Entreprendre – Février 2017

Il accumule les parchemins : docteur d’État en Sciences économiques et titulaire de deux masters en économie. Professeur titulaire de la Chaire d’économie industrielle au Conservatoire des Arts et Métiers, il a successivement travaillé au Fonds Monétaire International (FMI) et à l’OCDE. Cela ne l’empêche pas de dresser un constat extrêmement lucide sur l’état de notre économie. Quand-est-ce qu’on va l’écouter ?

Comment voyez-vous l’évolution du monde ?

Christian Saint-Etienne : La situation du monde est marquée par deux phénomènes majeurs qui dominent sa transformation depuis une vingtaine d’années. La 3ème révolution industrielle qui a démarré au début des années 80 a connu une forte accélération depuis les années 90. Cette mutation nous conduit vers le nouveau régime que l’on nomme « Iconomie« , un monde dans lequel tous les processus essentiels sont normés et informatisés. On peut d’ailleurs considérer que « l’Iconomie » représente déjà 40% du PIB, sachant que l’économie du numérique représente entre 5 et 7% du PIB et que ce qu’on appelle la French Tech est estimée à environ 30000 emplois, soit 1 emploi sur 1000. Le phénomène majeur n’est donc pas seulement l’émergence du numérique mais beaucoup plus fondamentalement la mutation de l’économie, soit l’informatisation de tous les systèmes de production et de distribution.

Quel est le moteur de la croissance ?

La croissance se concentre aujourd’hui dans les villes les mieux connectées dans lesquelles on trouve les systèmes de recherche et de financement les plus efficaces. Cette mutation est en train de s’accélérer à travers le monde. Ce n’est pas la Chine qui croît mais les grandes villes chinoises et ce processus s’applique au monde entier. En Europe, ce sont les grandes villes anglaises qui tirent la croissance du Royaume Uni et les grandes villes allemandes celle de l’Allemagne.
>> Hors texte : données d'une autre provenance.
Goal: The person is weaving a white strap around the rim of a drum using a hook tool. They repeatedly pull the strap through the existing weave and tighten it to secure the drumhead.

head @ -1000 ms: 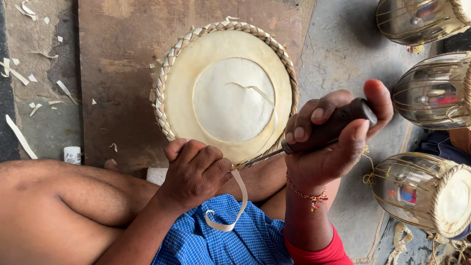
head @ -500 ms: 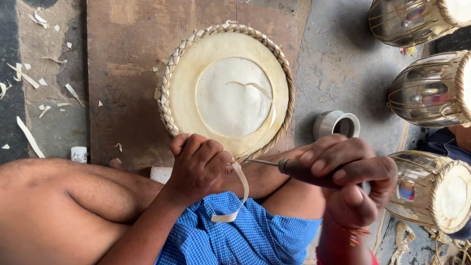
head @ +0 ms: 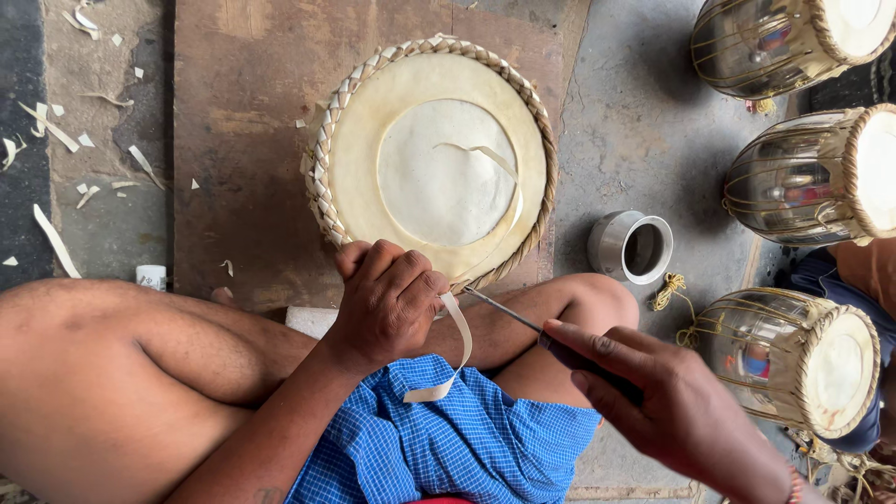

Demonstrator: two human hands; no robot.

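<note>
Two hands work at centre frame; the left hand (head: 387, 299) pinches a pale hide strip (head: 455, 350) beside the round braided-rim drumhead (head: 434, 163); the right hand (head: 672, 411), lower right, grips a thin metal tool (head: 509, 313).

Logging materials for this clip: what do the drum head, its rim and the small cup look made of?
Drum head: pale matte hide, by its skin-like look, with a thin strip curling off under the left hand. Braided rim: woven tan lacing, probably hide. Cup: shiny grey metal, likely steel.
</note>
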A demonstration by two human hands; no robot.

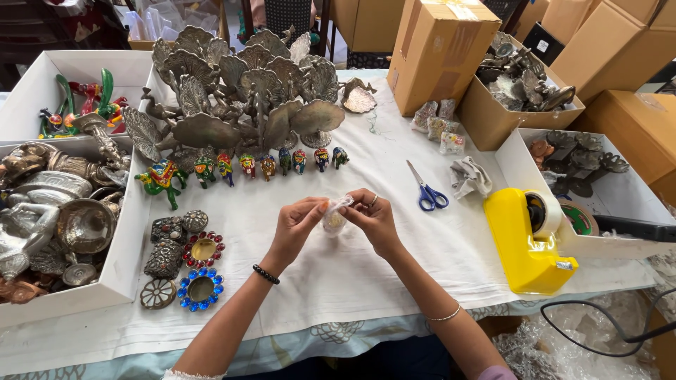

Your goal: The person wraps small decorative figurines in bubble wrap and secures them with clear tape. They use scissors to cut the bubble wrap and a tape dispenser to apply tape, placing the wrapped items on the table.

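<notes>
Both forearms reach up the white cloth; left hand (294,224) and right hand (373,219) pinch one small gold-coloured trinket in clear plastic wrap (334,218) directly between them, equally near; blue-handled scissors (426,191) lie right.

You hold a small golden piece (334,221) in clear wrap, raised just above the white cloth (394,260), left of the scissors (427,191).
</notes>
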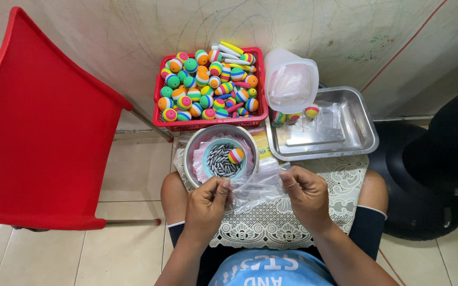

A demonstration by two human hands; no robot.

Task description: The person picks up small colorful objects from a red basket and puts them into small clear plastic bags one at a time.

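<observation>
So, both hands pinched on a small clear plastic bag [255, 186], held over the lace cloth [271, 225] on the lap: left hand [208, 204] gripping one edge with thumb and fingers, right hand [306, 193] clamped on the other. Landmark: the steel bowl [193, 153], just above the bag. Inside it, a teal dish [208, 150] of dark metal sinkers [221, 159] plus one striped foam ball [236, 155]. Behind the bowl, red basket [208, 123] full of striped balls. Right of it, steel tray [361, 127] and a clear plastic jug [291, 79]. Left, red chair [38, 132].
</observation>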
En France, la loi de 2010 concernant la réforme des collectivités territoriales a participé à la création d’un système de métropoles et de pôles métropolitains qui, malheureusement, n’est traité que comme un énième niveau d’administration locale. C’est le cas de la fausse métropole de Paris, considérée comme un simple niveau administratif. Dans une étude réalisée l’année dernière par l’OCDE, le XXIème siècle est décrit comme le siècle de la métropolisation. Par métropole, on entend les grandes villes dans lesquelles une gouvernance institutionnelle de haute qualité gère simultanément les problèmes de transport, de développement économique et de logement. À titre d’exemple, la métropole de Paris, qui n’a quasiment pas de budget, se superpose à la région (aspects économiques), au Stif (transports), et au mille et quelques communes (logement). Contrairement au Grand Londres, il n’existe aucune intégration systémique, d’où l’absence d’un effet de croissance de la métropolisation. La France devra passer d’une vision institutionnelle de la métropolisation à une vision stratégique, transition qu’elle n’a pas encore été capable de faire.
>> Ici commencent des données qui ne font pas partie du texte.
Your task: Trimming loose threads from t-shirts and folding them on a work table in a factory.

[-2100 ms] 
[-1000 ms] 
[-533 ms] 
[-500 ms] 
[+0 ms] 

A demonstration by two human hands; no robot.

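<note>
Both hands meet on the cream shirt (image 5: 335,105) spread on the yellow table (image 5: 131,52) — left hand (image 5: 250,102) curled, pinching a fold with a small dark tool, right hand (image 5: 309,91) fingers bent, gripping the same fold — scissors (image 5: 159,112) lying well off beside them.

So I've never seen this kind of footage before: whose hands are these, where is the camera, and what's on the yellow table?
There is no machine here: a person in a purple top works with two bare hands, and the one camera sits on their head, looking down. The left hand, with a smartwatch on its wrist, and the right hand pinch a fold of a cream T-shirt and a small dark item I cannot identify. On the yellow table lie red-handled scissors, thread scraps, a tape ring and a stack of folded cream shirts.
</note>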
Comment la France peut-elle se redresser rapidement ?

Il faudrait concevoir et mettre en oeuvre pour chacune des métropoles un projet stratégique de développement mais cela suppose de comprendre préalablement ce qu’est la métropolisation, de mettre en place des systèmes de transports intégrés et densifier le logement pour aller vers la croissance durable. Il faut penser toute une mutation des systèmes institutionnels et de l’organisation des territoires. Sur le plan global, ces mutations s’accompagnent de phénomènes intrinsèquement liés et notamment de la 3ème révolution industrielle qui se veut très entrepreneuriale, alors que la seconde révolution industrielle de l’électricité avait favorisé les grandes organisations. Au moment où la 3ème révolution industrielle s’accélérait et où la métropolisation de la croissance se mettait en place dans les années 90, les Français se sont convaincus qu’ils rentraient dans un monde post industriel et post travail. Cette croissance a fusillé le système économique français depuis 20 ans. Les 35 heures ont été mises en place afin d’anticiper l’entrée dans un monde post industriel, mais ce fut une erreur de diagnostic majeure dont on ne s’est jamais remis. Depuis 20 ans, la droite et la gauche continuent de gouverner comme si nous étions dans un monde post industriel et post travail, le numérique venant légèrement pimenter la sauce sans pour autant que la mutation liée à cette 3ème révolution industrielle soit comprise.

Oui, c’est l’avènement de ce que vous appelez « monde hyper industriel« …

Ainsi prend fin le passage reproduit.